Immunomonitoring Core

Core Director: Shu-Hsia Chen, PhD
Emily Herrmann Chair in Immunology Research, Cancer Center
Director, Center for Immunotherapy Research
713.441.6623
schen3@houstonmethodist.org
Immunomonitoring examines the immune response in the body and is a technique for monitoring patients with inflammation. At Houston Methodist, the Immunomonitoring Core will help researchers and clinicians study the interaction between the immune system and cancer cells, as well as in other research areas like neuroscience or respiratory diseases where multiple markers may be viewed at the same time. In some instances, immunomonitoring is required to assess the effectiveness of a medical intervention or to identify or predict adverse reactions. Immunomonitoring may be considered to be any technical approach or assay that gives information on the immune response of an individual. Future use of these core services may also include RNA and single cell sequencing.

Biomarker discovery efforts in translational medicine are increasingly reliant on antibody-mediated approaches for protein detection in both suspension and fixed tissue sections. Using the Helios™ CyTOF system and Hyperion™ Imaging System, the Houston Methodist Immunomonitoring Core will facilitate immune phenotyping – a technique to study the protein expressed by cells – and spatial analysis of the tumor microenvironment. The imaging system enables simultaneous interrogation of 4 to 37 protein markers using proven CyTOF® technology together with imaging capability.

The use of highly pure metal labels on antibodies in place of fluorescent tags provides a solution to the current challenges in multiplexed tissue imaging by separating signals based on differences in mass instead of wavelength to overcome the limitations of fluorescence-based detection modalities.

The Hyperion Imaging System makes it possible to deeply interrogate tissues and tumors at subcellular resolution while preserving the information in tissue architecture and cellular morphology, ideal for characterization of the tissue microenvironment across a breadth of disease research areas. The Helios systems focuses on suspension samples at cellular level to reveal the whole profile of cellular components within a tumor/disease environment.
Immunomonitoring Image 2

Immunomonitoring Image 1

Sample Requirements

For use of the Helios™ CyTOF system, depending on the tissue type, it is preferred that tissue be processed and digested into single cell suspension with one to three million cells per sample. Red blood cells and dead cells should be removed, otherwise samples will be returned since dead cells will aggregate and clog the Helios™ CyTOF system. Samples must be dropped off on ice before 3 p.m. on the scheduled day.
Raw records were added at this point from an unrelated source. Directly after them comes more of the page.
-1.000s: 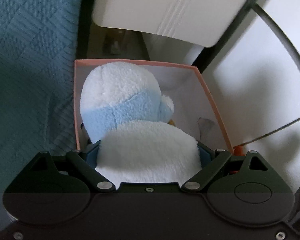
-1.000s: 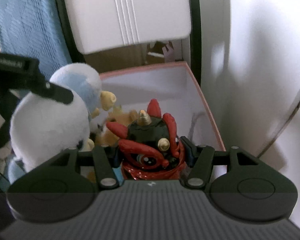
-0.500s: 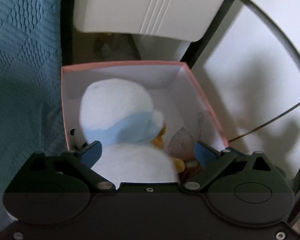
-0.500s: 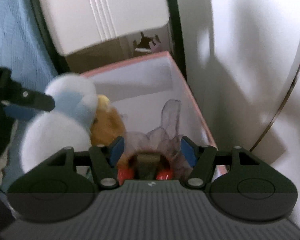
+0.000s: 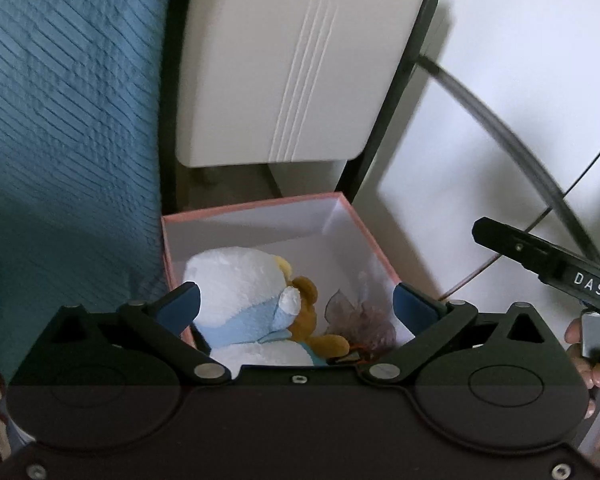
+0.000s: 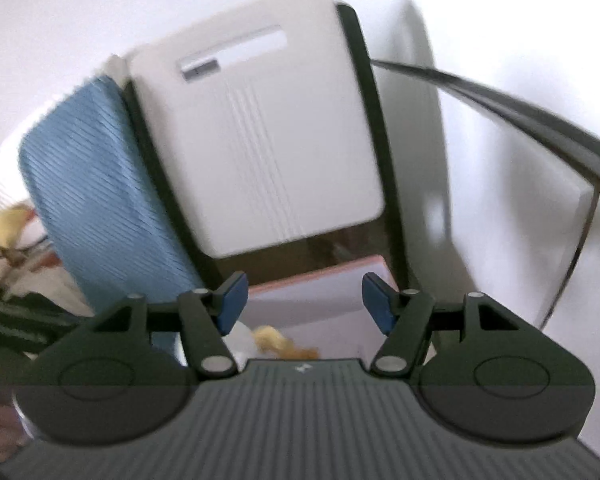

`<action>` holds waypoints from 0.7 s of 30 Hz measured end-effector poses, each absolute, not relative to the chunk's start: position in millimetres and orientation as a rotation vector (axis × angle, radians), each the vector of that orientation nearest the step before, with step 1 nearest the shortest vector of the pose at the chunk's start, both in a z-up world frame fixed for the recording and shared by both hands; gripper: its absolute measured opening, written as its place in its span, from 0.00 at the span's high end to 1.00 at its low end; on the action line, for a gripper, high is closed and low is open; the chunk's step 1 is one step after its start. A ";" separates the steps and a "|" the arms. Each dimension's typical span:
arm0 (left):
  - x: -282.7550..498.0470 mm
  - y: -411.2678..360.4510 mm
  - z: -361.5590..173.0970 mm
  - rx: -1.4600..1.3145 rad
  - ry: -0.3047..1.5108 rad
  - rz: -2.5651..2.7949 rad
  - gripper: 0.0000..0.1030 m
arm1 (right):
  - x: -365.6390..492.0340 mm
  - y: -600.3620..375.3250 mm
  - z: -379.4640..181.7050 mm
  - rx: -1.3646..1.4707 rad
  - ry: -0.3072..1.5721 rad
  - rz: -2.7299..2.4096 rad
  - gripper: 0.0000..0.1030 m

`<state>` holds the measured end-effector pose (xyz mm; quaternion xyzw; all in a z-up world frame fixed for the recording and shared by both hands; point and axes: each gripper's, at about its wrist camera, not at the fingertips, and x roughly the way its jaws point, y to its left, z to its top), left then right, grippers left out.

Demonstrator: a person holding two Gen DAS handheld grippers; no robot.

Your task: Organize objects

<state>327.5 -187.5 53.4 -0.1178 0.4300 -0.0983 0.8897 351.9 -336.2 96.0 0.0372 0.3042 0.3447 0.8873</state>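
Left gripper (image 5: 296,304) is above the pink box (image 5: 374,248), jaws opening wide with nothing pinched. The white-and-blue plush (image 5: 240,304) sits inside the box beside a brown plush (image 5: 306,312). Right gripper (image 6: 300,300) is spread and empty.

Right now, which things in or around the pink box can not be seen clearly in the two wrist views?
- Red figure: left wrist view, only a sliver shows; gauzy purple fabric and the left gripper body cover it.
- White and blue plush: lower body cut off by the gripper body.
- Pink box: right wrist view, motion blur; right gripper hides its contents.
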 end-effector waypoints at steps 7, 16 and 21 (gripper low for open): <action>293.9 -178.0 79.1 -0.232 0.815 -0.226 0.00 | 318.8 -339.1 124.5 0.055 0.629 0.758 0.36; 264.2 -175.7 68.0 -0.223 0.816 -0.219 0.00 | 281.8 -354.7 105.5 0.064 0.668 0.745 0.36; 245.7 -177.6 57.2 -0.215 0.812 -0.216 0.00 | 261.1 -358.3 95.7 0.049 0.662 0.736 0.36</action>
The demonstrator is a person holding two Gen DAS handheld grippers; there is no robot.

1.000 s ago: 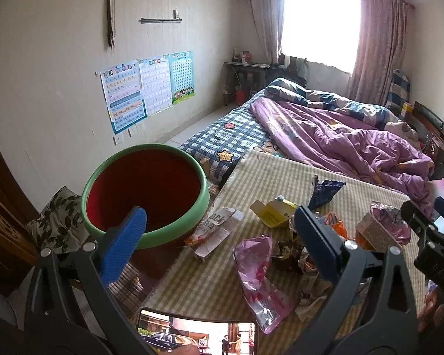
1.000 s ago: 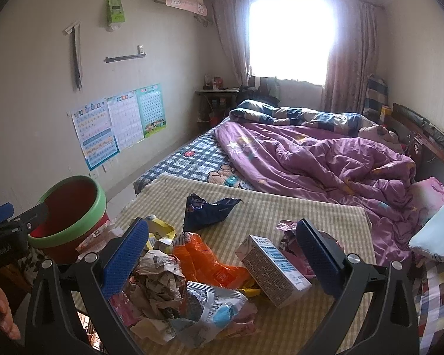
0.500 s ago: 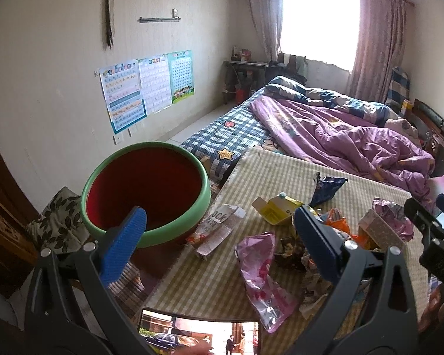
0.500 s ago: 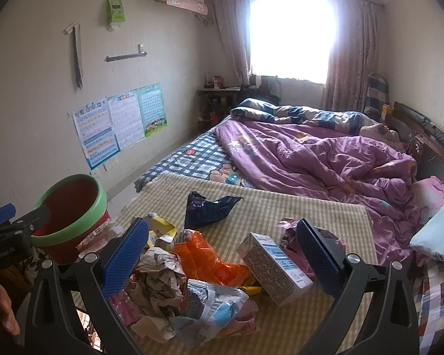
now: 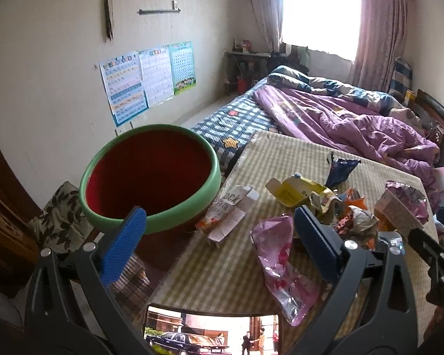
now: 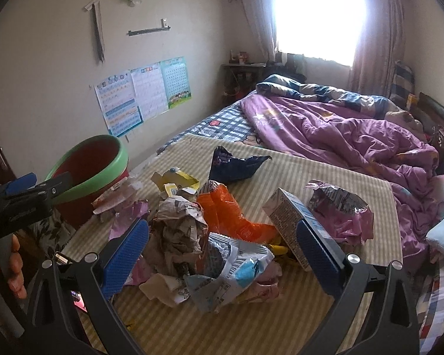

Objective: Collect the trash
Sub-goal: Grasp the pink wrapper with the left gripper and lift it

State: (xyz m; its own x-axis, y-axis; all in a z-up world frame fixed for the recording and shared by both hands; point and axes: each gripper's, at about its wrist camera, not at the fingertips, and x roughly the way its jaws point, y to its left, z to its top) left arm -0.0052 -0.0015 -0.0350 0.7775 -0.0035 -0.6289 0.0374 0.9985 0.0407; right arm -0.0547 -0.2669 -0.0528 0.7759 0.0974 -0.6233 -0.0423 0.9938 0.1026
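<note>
Bedroom mat (image 6: pixel 325 177) strewn with wrappers (image 6: pixel 231 269).

Partly legible: the letters "ock" in dark print on a flattened white carton (image 5: pixel 232 210) lying just beside the green-rimmed basin (image 5: pixel 151 177). Dense fine print and a barcode-like panel on the side of a small box (image 6: pixel 293 222) in the right wrist view, too small to read. Printed charts on three wall posters (image 5: pixel 148 78), rows of characters blurred past reading. Black stripes resembling a barcode on a crumpled silver-and-blue wrapper (image 6: pixel 233 269), no digits readable. Yellow carton (image 5: pixel 293 190) with faint lines of print, illegible.
</note>
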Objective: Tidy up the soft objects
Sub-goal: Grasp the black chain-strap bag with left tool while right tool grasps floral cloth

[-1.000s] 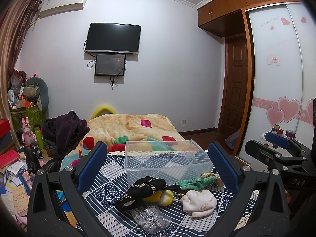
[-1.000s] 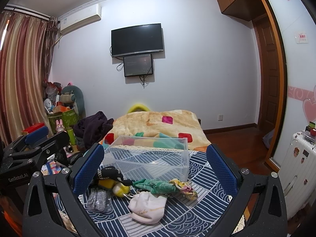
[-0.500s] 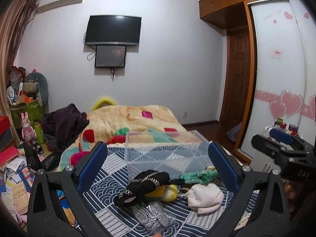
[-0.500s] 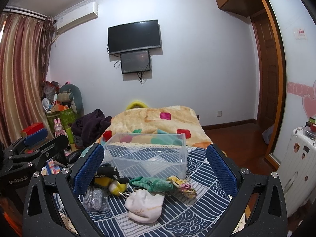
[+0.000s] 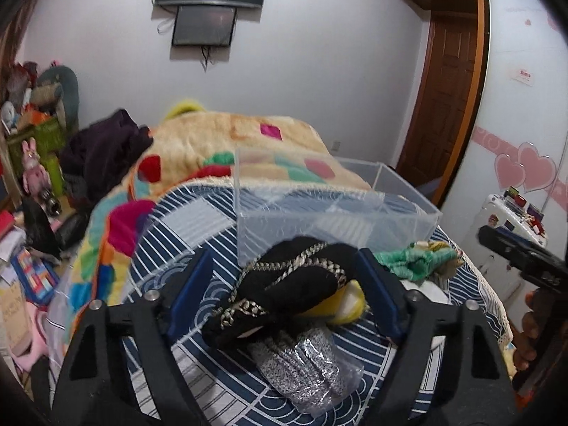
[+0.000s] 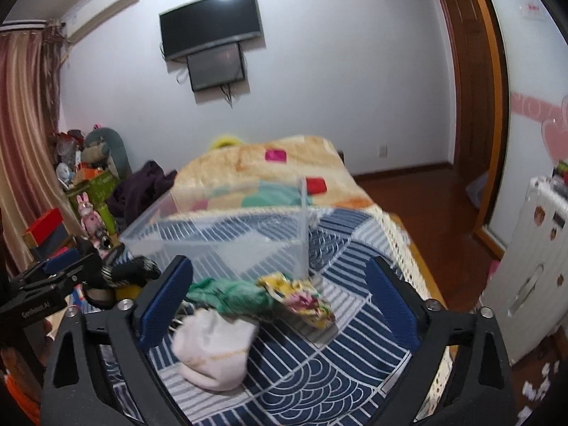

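Note:
Soft items lie on a blue patterned bedspread (image 5: 198,220) in front of a clear plastic box (image 5: 330,213). My left gripper (image 5: 284,294) is open, its blue pads on either side of a black cloth item with a metallic chain (image 5: 284,291), which rests on a yellow item (image 5: 349,305) and a silver glittery item (image 5: 305,369). My right gripper (image 6: 280,301) is open, above a white cloth (image 6: 213,348), a green cloth (image 6: 230,293) and a yellow floral cloth (image 6: 301,298). The box (image 6: 227,238) is just beyond them.
A beige blanket (image 5: 227,142) with coloured patches covers the far bed, with dark clothes (image 5: 103,149) at its left. Clutter and toys (image 5: 32,163) fill the left floor. A white suitcase (image 6: 532,255) stands at the right by the wardrobe.
Both grippers have moved forward and down toward the soft items. The left gripper's pads now flank the black cloth; the right one is close over the white and green cloths.

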### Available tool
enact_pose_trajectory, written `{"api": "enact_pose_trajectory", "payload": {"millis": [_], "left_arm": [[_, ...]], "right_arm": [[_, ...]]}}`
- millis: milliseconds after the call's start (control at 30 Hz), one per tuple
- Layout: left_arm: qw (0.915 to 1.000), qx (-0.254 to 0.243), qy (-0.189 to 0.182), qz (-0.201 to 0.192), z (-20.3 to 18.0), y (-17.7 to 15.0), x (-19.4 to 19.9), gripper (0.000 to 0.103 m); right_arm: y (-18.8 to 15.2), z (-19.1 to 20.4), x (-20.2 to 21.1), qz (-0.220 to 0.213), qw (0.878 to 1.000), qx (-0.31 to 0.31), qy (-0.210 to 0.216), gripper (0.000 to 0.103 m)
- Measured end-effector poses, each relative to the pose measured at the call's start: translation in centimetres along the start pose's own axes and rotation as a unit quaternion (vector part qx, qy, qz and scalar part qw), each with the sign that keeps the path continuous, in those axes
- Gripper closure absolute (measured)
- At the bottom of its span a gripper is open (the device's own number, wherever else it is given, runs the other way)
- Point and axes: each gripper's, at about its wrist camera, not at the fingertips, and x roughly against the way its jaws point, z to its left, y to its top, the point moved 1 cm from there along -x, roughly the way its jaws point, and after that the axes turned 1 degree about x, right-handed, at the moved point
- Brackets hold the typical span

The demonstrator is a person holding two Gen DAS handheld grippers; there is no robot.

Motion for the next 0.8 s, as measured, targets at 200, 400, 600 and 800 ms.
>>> {"api": "enact_pose_trajectory", "payload": {"millis": [200, 400, 600, 800], "left_arm": [[0.9997, -0.004, -0.017, 0.015, -0.1, -0.7, -1.1, 0.036], [0.9991, -0.007, -0.031, 0.028, -0.5, -1.1, -1.7, 0.056], [0.9990, -0.006, -0.038, 0.021, -0.6, -0.9, -1.1, 0.075], [0.9991, 0.005, -0.043, 0.005, -0.2, -0.1, 0.2, 0.083]], "right_arm": [[-1.4, -1.4, -2.2, 0.054, 0.998, -0.029, 0.006, 0.034], [-1.9, -2.7, -2.6, 0.066, 0.996, -0.056, 0.029, 0.050], [-1.3, -3.0, -2.3, 0.062, 0.995, -0.068, 0.031, 0.070], [-1.5, -2.7, -3.2, 0.077, 0.996, -0.043, 0.008, 0.092]]}}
For Imaging Mass Cytometry, tissue should be fixed by formalin or PFA for 24 hours or longer depending on the tissue type. When arranging or embedding tissue in a cassette, tissue should be placed in the middle of the cassette so the section will not be at the edge of the slide. If the tissue has a long shape, like bone marrow, the tissue should be placed horizontally or vertically, without any angles, leaving no gaps between the tissue so the laser does not hit the glass.

The fixed tissue may be embedded in paraffin. After conjugating antibodies of interest (if applicable) and finalizing the antibody panel, the embedded tissue will then be sent to sectioning, since fresh epitope on the tissue is preferred. Tissue should be sectioned in 5um with only one section on each slide. One H&E slide and four unconjugated slides should be provided. Please image the H&E slides in low magnification (1X or 2X) and provide the images with the circled area to ablate.

Procedures

For the Helios™ CyTOF system, cells will be stained with metal-conjugated viability dye and block. Surface markers will be stained first before fixation. If there are intracellular markers in the panel, cells will be fixed with Foxp3 staining kit and stained with intracellular antibodies. Cells will be incubated in metal-conjugated cell ID overnight at 4 degrees C. Samples will be filtered through a 40um strainer before acquisition.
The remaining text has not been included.